Teleskop JWST pada awalnya tidak dirancang untuk mempelajari planet-planet ekstrasurya, tapi JWST telah ditugaskan kembali untuk mempelajari planet-planet ini. Program ini menjadikan JWST teleskop ruang angkasa terbesar dalam sejarah dan, dengan demikian, merupakan mesin terbaik untuk melakukannya.
JWST tidak dapat mempelajari dunia mirip Bumi di sekitar bintang seperti Matahari kita. Planet-planet ini terlalu redup. Dibutuhkan teleskop yang lebih canggih seperti Habitable World Observatory untuk menyelidiki planet-planet redup tersebut. Teleksop ini akan diluncurkan pada dekade 2040-an.
Meski begitu, JWST dapat mempelajari planet-planet di sekitar bintang kecil yang disebut si kerdil berwarna merah. Saat ini JWST mengembangkan kemampuan sistemnya yang disebut TRAPPIST-1. Sistem ini bisa menelisik tujuh dunia seukuran Bumi. Setidaknya di tiga planet yang mengorbit di zona layak huni bintang tersebut terdapat air dan kehidupan.
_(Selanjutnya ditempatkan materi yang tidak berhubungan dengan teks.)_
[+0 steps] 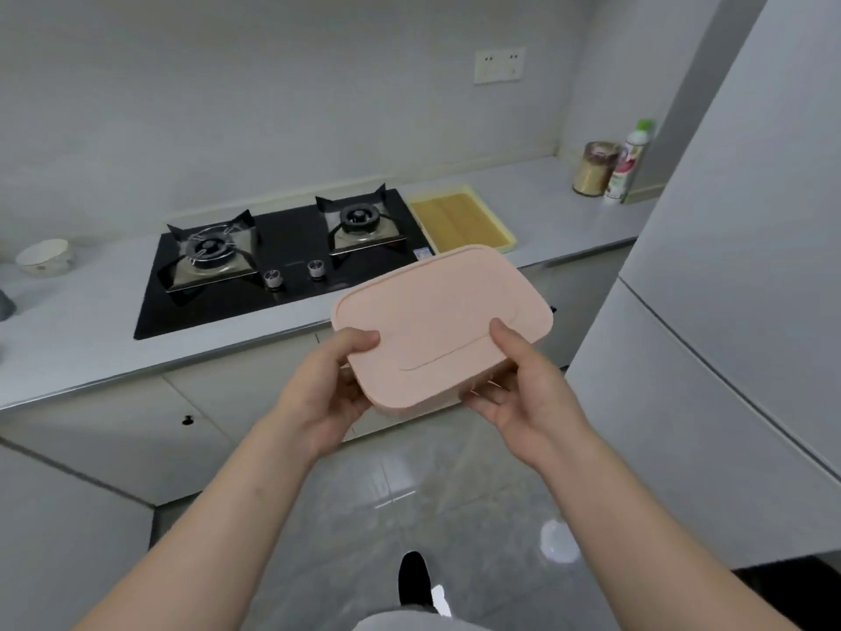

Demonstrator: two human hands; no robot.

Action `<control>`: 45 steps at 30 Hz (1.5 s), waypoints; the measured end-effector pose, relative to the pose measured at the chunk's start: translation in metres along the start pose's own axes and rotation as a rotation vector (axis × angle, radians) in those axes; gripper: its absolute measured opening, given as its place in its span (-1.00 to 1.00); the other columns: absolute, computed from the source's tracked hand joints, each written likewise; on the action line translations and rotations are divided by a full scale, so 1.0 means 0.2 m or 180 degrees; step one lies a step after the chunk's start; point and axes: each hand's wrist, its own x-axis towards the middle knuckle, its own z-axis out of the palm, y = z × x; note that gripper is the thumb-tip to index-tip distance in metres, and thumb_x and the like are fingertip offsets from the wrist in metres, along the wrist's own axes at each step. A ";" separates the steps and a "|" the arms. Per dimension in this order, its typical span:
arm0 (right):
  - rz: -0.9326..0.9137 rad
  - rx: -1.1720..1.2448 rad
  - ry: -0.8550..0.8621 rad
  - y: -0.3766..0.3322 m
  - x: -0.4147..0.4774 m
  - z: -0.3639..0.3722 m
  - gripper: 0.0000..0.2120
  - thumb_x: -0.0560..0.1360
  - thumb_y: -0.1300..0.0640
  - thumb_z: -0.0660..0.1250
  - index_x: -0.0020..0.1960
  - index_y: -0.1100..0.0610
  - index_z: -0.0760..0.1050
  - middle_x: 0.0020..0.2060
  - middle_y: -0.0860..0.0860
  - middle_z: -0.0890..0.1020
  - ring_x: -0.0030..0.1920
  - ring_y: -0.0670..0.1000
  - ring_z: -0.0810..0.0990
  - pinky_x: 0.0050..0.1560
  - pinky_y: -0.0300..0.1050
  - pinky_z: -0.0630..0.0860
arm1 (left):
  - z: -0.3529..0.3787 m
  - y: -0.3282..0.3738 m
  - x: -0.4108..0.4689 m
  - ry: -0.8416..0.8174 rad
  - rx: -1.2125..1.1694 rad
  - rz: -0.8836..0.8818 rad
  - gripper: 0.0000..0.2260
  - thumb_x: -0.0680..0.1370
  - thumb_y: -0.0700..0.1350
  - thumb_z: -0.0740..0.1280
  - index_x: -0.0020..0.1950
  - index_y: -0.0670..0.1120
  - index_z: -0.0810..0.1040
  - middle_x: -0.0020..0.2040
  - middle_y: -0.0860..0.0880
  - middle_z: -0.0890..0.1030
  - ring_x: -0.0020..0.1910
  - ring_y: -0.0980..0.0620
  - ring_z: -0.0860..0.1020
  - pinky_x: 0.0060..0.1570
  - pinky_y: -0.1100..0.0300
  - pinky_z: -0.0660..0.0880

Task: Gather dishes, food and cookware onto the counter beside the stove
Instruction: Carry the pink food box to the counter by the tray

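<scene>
A pink lidded rectangular container [437,321] hangs in the air in front of the counter edge, just right of the stove. My left hand [325,393] grips its near left corner, thumb on the lid and fingers underneath. Its near right corner is held the same way by my right hand [523,393]. The black two-burner gas stove [282,257] is set into the grey counter [82,339]. A yellow tray with a wooden board [462,223] lies on the counter right of the stove, partly hidden behind the container.
A white bowl [44,258] sits on the counter at the far left. In the back right corner stand a brown jar [594,168] and a white bottle with a green cap [628,161]. A tall grey fridge [737,311] rises at my right. The floor is glossy tile.
</scene>
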 end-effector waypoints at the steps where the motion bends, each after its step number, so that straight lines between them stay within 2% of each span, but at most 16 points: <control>1: -0.0033 0.0057 0.0100 -0.04 0.06 0.02 -0.74 0.51 0.06 0.44 0.14 0.14 0.55 0.01 0.09 0.70 0.04 0.12 0.68 0.01 0.07 0.64 | 0.04 0.04 0.08 -0.0058 0.0023 -0.0033 -0.73 0.48 -0.14 0.39 0.17 -0.12 0.60 0.07 -0.11 0.70 -0.01 -0.05 0.62 -0.19 0.16 0.51; 4: -0.0231 0.0213 0.0413 -0.17 0.27 0.07 -0.74 0.51 0.08 0.45 0.15 0.14 0.53 0.07 0.12 0.68 0.09 0.15 0.67 0.12 0.13 0.61 | 0.24 0.11 0.34 -0.0317 0.0142 -0.0103 -0.70 0.49 -0.12 0.42 0.22 -0.11 0.59 0.11 -0.08 0.70 0.02 -0.03 0.61 -0.01 0.14 0.51; 6: -0.0379 0.0239 0.0586 -0.26 0.39 0.10 -0.73 0.50 0.07 0.47 0.15 0.13 0.54 0.04 0.11 0.71 0.06 0.13 0.69 0.12 0.12 0.63 | 0.35 0.12 0.46 -0.0532 0.0240 -0.0138 -0.70 0.49 -0.13 0.43 0.22 -0.10 0.60 0.02 -0.02 0.72 0.00 0.00 0.59 0.09 0.11 0.48; 9: -0.0492 0.0296 0.0768 -0.38 0.57 0.10 -0.70 0.48 0.06 0.49 0.16 0.13 0.55 -0.02 0.07 0.74 0.00 0.09 0.72 0.07 0.07 0.65 | 0.49 0.16 0.64 -0.0736 0.0400 -0.0305 -0.73 0.50 -0.11 0.45 0.19 -0.05 0.60 -0.10 0.02 0.71 -0.03 0.01 0.60 0.18 0.05 0.55; 13: -0.0392 0.0471 0.0876 -0.48 0.79 0.06 -0.65 0.49 0.06 0.49 0.20 0.16 0.53 0.03 0.11 0.72 -0.01 0.09 0.73 0.05 0.04 0.66 | 0.63 0.24 0.87 -0.0778 0.0718 -0.0247 -0.71 0.47 -0.08 0.49 0.17 -0.03 0.61 -0.07 0.03 0.73 -0.01 0.00 0.63 0.11 0.01 0.60; 19: -0.0336 0.0602 0.0881 -0.71 1.22 -0.07 -0.59 0.46 0.07 0.52 0.25 0.15 0.53 0.06 0.11 0.72 0.01 0.10 0.73 0.14 0.11 0.63 | 0.97 0.27 1.25 -0.0780 0.0887 -0.0263 -0.71 0.48 -0.08 0.47 0.19 -0.04 0.61 -0.07 0.02 0.72 -0.03 0.01 0.64 0.10 0.04 0.60; 22: -0.0257 0.0545 0.0832 -0.88 1.49 -0.13 -0.54 0.43 0.03 0.54 0.26 0.14 0.52 0.05 0.10 0.72 -0.01 0.09 0.73 0.10 0.10 0.64 | 1.17 0.32 1.44 -0.0698 0.0877 -0.0300 -0.68 0.46 -0.08 0.48 0.20 -0.07 0.61 0.01 -0.02 0.73 0.04 -0.02 0.66 0.05 0.06 0.61; 25: -0.0201 0.0532 0.0824 -1.05 1.73 -0.16 -0.48 0.39 0.00 0.57 0.26 0.13 0.52 0.02 0.09 0.72 -0.05 0.09 0.74 0.02 0.08 0.67 | 1.35 0.40 1.61 -0.0656 0.0949 -0.0268 -0.67 0.46 -0.07 0.49 0.21 -0.08 0.62 0.00 -0.02 0.72 -0.06 0.03 0.69 -0.02 0.08 0.64; 30: -0.0124 0.0465 0.0861 -1.27 2.03 -0.14 -0.54 0.41 0.02 0.56 0.22 0.17 0.52 0.02 0.12 0.69 -0.03 0.13 0.71 0.01 0.08 0.67 | 1.53 0.50 1.87 -0.0410 0.0926 -0.0268 -0.71 0.49 -0.05 0.49 0.17 -0.10 0.63 0.02 -0.05 0.70 0.00 -0.04 0.66 0.13 -0.04 0.61; 34: -0.0006 0.0425 0.0885 -1.37 2.26 -0.11 -0.55 0.43 0.00 0.54 0.21 0.13 0.48 0.09 0.10 0.65 0.03 0.15 0.68 0.10 0.13 0.64 | 1.63 0.58 2.10 -0.0342 0.0938 -0.0364 -0.80 0.50 -0.09 0.48 0.10 -0.10 0.63 0.01 -0.08 0.68 0.05 -0.11 0.64 0.16 -0.05 0.59; 37: 0.0010 0.0460 0.0963 -1.42 2.45 -0.06 -0.56 0.43 -0.01 0.53 0.20 0.13 0.47 0.10 0.11 0.63 0.05 0.15 0.67 0.08 0.13 0.65 | 1.69 0.64 2.30 -0.0399 0.1031 -0.0475 -0.83 0.53 -0.07 0.45 0.09 -0.08 0.61 0.06 -0.08 0.66 0.06 -0.11 0.63 0.22 -0.04 0.56; 42: -0.0084 0.0341 0.1114 -1.49 2.73 0.03 -0.67 0.50 0.00 0.47 0.12 0.15 0.46 -0.10 0.07 0.59 -0.06 0.10 0.65 -0.02 0.03 0.67 | 1.72 0.74 2.66 -0.0531 0.1094 -0.0673 -0.71 0.53 -0.07 0.45 0.20 -0.11 0.56 0.18 -0.14 0.62 0.12 -0.15 0.66 0.19 -0.04 0.58; 45: -0.0025 0.0247 0.1249 -1.53 2.90 0.08 -0.75 0.51 0.02 0.45 -0.04 0.11 0.42 -0.12 0.06 0.57 -0.09 0.09 0.64 -0.03 0.03 0.67 | 1.75 0.78 2.85 -0.0511 0.1143 -0.0744 -0.76 0.55 -0.06 0.42 0.17 -0.11 0.54 0.19 -0.15 0.60 0.10 -0.16 0.66 0.17 -0.04 0.58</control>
Langkah pertama yang dilakukan para astronom adalah memastikan apakah planet-planet ini memiliki atmosfer. Penelitian dengan memanfaatkan JWST untuk menemukan jawaban ini sedang berlangsung. Hasilnya diharapkan akan diperoleh pada akhir tahun ini atau pada tahun 2025.
Hasil riset awal menunjukkan bahwa planet terdalam tersebut kemungkinan besar tidak memiliki atmosfer yang diperlukan untuk kehidupan, namun jika atmosfer dapat ditemukan di planet TRAPPIST-1 lainnya, ini akan menjadi penemuan yang sangat besar, kata Jessie Christiansen, ahli astrofisika di Exoplanet Science Institute NASA, California Institute of Technology di AS.
“Pencarian planet ekstrasurya selama 20 tahun ke depan akan bergantung pada hasil tersebut,” katanya.
“Jika planet kerdil merah memiliki atmosfer, kami akan mengarahkan setiap teleskop di Bumi ke planet ini untuk mencoba melihat sesuatu.”